▶ _DIRECTIONS_
Since only the total matters, count the lines of these entries containing the word "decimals" and write that total alone.
Top of PROVIDED MATERIAL
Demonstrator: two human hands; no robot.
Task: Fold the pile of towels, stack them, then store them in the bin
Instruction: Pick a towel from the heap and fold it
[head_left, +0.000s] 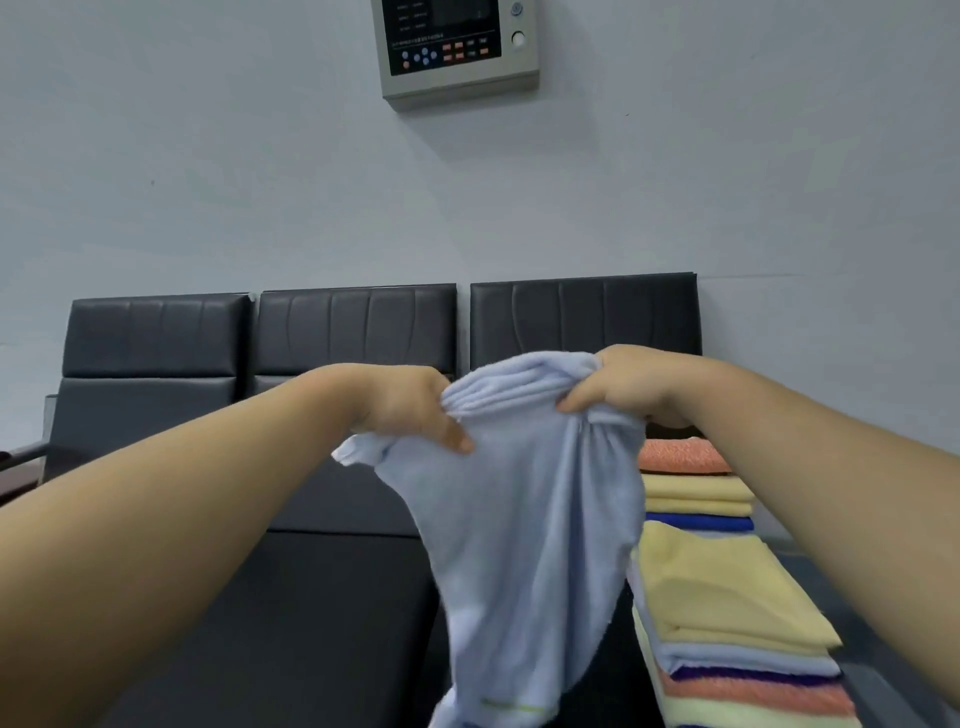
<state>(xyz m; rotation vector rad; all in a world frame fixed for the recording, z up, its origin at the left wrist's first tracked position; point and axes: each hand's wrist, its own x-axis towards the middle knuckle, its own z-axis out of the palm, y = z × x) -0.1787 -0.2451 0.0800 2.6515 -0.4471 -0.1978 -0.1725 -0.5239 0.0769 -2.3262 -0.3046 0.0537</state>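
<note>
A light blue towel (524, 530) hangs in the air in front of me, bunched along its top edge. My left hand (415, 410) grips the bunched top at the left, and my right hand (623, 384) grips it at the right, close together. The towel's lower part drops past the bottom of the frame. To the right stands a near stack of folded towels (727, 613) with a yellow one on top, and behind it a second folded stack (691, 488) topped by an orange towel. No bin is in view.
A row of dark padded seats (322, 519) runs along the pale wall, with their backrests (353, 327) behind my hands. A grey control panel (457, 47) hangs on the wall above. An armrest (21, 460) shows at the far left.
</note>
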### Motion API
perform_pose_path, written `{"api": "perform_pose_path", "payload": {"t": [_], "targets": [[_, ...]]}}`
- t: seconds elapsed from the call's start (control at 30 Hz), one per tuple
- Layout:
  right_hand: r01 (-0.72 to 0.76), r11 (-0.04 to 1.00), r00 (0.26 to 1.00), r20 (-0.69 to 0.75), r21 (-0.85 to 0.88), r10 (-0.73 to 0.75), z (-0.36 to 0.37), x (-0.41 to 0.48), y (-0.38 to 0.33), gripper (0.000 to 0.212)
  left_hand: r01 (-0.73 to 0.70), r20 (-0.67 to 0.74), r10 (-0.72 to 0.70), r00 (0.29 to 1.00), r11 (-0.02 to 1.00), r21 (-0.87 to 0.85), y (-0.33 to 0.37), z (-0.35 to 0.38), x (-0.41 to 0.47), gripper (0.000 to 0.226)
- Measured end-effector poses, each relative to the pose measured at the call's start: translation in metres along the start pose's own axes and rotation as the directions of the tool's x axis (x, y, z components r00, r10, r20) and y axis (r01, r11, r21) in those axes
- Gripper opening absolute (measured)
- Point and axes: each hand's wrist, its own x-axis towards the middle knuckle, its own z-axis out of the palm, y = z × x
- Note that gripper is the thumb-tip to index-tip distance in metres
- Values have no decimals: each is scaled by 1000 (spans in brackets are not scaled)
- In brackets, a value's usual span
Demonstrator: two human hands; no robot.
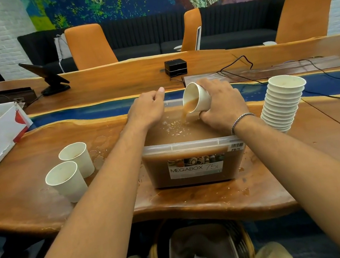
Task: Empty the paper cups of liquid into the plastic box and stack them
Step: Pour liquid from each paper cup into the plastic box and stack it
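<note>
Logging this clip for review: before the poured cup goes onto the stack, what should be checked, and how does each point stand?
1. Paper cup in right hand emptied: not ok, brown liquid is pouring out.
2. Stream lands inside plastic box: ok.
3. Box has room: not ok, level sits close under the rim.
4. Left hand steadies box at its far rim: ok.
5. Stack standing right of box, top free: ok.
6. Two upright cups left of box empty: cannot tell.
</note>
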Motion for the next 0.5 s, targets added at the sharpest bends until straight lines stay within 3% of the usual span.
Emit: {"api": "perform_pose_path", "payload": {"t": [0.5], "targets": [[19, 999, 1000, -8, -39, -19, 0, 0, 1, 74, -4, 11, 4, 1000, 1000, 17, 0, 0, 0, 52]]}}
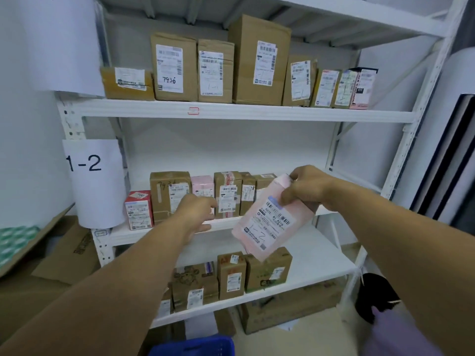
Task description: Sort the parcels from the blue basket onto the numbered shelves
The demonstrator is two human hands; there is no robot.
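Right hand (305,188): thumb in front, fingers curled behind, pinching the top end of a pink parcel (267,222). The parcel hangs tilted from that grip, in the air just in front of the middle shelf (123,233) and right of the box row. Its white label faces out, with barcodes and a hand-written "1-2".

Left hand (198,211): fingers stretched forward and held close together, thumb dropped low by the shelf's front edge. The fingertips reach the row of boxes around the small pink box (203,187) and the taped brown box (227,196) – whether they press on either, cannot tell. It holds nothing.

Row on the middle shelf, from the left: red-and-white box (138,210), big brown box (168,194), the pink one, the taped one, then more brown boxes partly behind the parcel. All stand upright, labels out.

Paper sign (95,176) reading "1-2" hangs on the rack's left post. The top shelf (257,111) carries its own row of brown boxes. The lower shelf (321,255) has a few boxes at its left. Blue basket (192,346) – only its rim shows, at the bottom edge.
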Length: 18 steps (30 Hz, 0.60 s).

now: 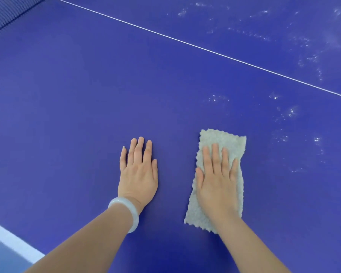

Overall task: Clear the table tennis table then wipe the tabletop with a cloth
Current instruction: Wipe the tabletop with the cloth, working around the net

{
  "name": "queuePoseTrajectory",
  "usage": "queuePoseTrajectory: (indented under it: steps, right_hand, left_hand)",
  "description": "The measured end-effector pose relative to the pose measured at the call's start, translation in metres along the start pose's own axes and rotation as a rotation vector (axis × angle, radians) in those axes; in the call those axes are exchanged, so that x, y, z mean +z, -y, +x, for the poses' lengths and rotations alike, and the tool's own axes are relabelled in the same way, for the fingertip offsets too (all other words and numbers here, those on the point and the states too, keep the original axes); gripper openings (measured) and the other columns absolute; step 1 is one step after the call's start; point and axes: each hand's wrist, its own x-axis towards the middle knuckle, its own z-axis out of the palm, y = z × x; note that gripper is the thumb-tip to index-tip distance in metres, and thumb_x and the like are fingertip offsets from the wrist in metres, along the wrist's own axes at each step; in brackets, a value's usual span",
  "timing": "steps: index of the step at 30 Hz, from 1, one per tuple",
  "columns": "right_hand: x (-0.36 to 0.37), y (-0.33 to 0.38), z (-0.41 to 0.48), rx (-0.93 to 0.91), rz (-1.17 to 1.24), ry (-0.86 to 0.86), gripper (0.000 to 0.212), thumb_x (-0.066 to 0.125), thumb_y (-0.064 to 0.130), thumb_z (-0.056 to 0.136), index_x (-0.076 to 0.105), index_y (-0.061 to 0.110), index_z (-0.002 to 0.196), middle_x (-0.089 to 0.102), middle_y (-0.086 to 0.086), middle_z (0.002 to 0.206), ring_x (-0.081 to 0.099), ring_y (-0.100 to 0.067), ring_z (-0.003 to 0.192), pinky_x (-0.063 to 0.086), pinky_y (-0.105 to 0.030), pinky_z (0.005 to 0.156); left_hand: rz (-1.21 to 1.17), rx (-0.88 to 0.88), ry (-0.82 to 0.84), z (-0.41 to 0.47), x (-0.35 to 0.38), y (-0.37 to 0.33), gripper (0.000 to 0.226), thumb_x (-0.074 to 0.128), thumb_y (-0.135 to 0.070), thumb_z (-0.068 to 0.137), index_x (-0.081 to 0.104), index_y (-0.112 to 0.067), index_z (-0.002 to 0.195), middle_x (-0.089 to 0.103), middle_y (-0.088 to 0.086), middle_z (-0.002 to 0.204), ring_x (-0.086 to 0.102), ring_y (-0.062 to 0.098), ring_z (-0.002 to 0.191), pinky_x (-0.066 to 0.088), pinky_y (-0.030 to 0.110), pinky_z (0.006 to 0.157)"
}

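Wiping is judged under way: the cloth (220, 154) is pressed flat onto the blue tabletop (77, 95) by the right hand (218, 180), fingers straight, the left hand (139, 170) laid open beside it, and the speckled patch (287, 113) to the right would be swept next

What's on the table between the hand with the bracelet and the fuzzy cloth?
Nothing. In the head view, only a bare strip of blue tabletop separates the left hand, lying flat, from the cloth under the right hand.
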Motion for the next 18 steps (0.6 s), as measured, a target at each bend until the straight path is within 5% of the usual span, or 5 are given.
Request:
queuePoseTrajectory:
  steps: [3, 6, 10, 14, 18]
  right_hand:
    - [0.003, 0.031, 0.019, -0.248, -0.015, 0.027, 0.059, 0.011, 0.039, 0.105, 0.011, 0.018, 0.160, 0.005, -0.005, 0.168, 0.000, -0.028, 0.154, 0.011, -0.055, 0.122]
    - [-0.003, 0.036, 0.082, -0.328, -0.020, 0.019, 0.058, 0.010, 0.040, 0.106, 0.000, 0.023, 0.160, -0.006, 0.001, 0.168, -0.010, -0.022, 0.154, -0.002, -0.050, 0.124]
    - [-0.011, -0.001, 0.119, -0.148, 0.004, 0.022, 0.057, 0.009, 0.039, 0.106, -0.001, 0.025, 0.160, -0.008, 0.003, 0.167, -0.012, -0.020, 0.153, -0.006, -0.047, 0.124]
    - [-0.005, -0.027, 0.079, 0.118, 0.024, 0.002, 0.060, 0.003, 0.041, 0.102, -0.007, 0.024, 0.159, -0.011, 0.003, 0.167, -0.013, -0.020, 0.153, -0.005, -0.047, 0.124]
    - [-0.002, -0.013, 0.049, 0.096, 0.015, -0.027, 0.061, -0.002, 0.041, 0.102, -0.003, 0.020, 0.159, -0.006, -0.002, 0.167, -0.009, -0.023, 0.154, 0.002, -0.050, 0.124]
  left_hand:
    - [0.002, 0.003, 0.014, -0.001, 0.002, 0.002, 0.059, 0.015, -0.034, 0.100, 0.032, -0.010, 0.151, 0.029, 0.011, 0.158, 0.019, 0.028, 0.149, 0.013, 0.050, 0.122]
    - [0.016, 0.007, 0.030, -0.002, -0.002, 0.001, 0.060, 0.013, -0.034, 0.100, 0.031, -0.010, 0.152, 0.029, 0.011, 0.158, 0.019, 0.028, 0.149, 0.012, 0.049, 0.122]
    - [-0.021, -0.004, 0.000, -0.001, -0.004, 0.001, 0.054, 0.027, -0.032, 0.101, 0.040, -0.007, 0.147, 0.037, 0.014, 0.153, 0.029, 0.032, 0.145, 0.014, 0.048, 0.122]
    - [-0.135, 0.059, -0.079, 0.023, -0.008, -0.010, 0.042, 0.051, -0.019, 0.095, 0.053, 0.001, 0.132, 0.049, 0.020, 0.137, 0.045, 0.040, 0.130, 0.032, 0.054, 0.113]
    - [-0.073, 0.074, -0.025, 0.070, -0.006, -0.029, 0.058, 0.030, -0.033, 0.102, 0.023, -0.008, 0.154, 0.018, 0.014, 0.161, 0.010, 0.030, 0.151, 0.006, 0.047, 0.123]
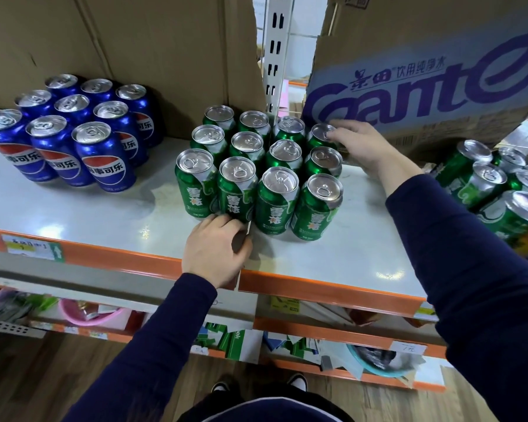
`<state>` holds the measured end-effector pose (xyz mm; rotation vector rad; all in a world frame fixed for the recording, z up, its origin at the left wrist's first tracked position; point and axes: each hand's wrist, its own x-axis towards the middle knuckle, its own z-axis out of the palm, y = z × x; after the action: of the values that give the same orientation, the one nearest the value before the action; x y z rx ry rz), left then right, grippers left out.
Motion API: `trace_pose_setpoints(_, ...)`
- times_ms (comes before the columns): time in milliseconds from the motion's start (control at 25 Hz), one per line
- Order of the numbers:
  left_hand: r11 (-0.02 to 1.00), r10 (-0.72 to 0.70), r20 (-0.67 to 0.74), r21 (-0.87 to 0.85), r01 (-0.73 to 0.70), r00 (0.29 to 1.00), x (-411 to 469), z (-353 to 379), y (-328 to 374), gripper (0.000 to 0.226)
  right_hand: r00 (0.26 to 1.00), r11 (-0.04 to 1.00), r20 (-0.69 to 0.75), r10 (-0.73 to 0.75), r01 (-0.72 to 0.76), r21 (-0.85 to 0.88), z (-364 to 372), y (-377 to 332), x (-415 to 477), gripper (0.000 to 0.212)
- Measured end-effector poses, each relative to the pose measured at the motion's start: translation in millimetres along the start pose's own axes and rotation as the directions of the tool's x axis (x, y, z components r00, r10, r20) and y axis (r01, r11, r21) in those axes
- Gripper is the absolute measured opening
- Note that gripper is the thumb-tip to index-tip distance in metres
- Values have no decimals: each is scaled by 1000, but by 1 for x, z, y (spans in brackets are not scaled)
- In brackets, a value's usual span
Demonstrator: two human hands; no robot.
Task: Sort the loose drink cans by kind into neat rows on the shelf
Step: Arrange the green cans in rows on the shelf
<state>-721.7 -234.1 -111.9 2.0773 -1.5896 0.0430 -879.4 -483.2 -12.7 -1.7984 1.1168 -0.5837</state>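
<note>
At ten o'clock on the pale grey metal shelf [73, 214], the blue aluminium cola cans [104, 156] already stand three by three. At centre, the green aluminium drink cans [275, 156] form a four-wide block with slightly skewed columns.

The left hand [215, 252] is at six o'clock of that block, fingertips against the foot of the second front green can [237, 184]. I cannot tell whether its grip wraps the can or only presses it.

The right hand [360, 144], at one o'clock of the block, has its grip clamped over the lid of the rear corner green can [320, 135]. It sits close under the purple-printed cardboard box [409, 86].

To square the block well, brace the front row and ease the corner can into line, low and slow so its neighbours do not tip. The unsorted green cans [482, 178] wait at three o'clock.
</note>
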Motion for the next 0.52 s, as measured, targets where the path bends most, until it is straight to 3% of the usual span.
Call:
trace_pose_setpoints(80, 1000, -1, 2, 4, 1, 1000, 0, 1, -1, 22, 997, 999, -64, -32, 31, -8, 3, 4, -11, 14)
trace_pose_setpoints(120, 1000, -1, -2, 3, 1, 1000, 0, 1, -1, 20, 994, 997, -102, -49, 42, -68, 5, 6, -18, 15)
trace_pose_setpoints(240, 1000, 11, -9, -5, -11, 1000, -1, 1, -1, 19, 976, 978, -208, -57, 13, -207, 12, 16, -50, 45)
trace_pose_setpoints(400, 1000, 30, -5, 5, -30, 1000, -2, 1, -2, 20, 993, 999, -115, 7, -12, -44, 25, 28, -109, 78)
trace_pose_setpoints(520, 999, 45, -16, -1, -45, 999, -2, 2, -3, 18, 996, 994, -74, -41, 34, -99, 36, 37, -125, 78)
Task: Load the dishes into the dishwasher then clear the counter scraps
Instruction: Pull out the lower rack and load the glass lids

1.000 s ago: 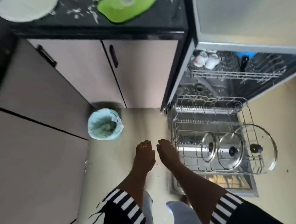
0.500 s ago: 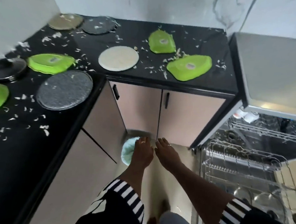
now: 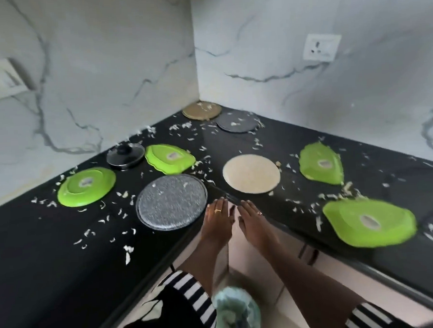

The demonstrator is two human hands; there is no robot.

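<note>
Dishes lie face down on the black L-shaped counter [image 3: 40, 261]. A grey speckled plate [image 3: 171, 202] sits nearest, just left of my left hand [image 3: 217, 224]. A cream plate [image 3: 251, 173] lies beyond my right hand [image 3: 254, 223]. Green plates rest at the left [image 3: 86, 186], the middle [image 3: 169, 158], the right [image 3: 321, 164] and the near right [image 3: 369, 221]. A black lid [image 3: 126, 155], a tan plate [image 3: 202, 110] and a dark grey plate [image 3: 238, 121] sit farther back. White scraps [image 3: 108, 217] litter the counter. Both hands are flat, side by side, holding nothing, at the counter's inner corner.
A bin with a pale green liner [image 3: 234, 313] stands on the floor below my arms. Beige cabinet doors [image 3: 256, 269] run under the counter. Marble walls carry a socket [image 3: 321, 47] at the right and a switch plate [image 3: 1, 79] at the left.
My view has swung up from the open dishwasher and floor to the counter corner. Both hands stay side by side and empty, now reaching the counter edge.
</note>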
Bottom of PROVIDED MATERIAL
▶ _SOLUTION TO THIS EXERCISE_
2